This will be a two part answer, first addressing Resque::TermException and then Resque::DirtyExit.

TermException

It's worth noting that if you are using ActiveJob with Rails 7 or later the retry_on and discard_on methods can be used to handle Resque::TermException. You could write the following in your job class:

retry_on(::Resque::TermException, wait: 2.minutes, attempts: 4)

or

discard_on(::Resque::TermException)

A big caveat here is that if you are using a Rails version prior to 7 you'll need to add some custom code to get this to work.

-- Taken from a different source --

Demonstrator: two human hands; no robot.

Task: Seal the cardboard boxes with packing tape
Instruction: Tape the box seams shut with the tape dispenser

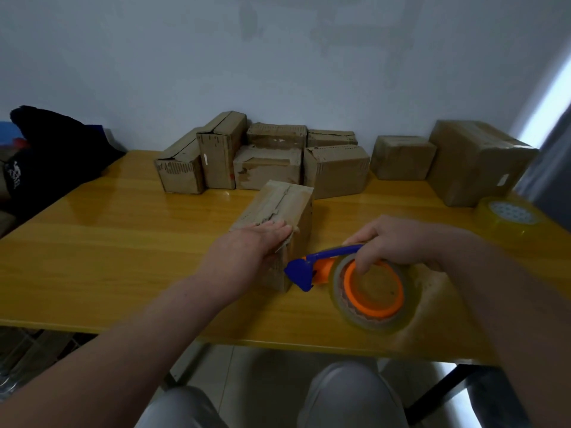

The reason is that Resque::TermException does not inherit from StandardError (it inherits from SignalException, source: https://github.com/resque/resque/blob/master/lib/resque/errors.rb#L26) and prior to Rails 7 retry_on and discard_on only handle exceptions that inherit from StandardError.

Here's the Rails 7 commit that changes this to work with all exception subclasses: https://github.com/rails/rails/commit/142ae54e54ac81a0f62eaa43c3c280307cf2127a

So if you want to use retry_on to handle Resque::TermException on a Rails version earlier than 7 you have a few options:

  1. Monkey patch TermException so that it inherits from StandardError.
  2. Add a rescue statement to your perform method that explicitly looks for Resque::TermException or one of its ancestors (eg SignalException, Exception).
  3. Patch the implementation of perform_now with the Rails 7 version (this is what I did in my codebase).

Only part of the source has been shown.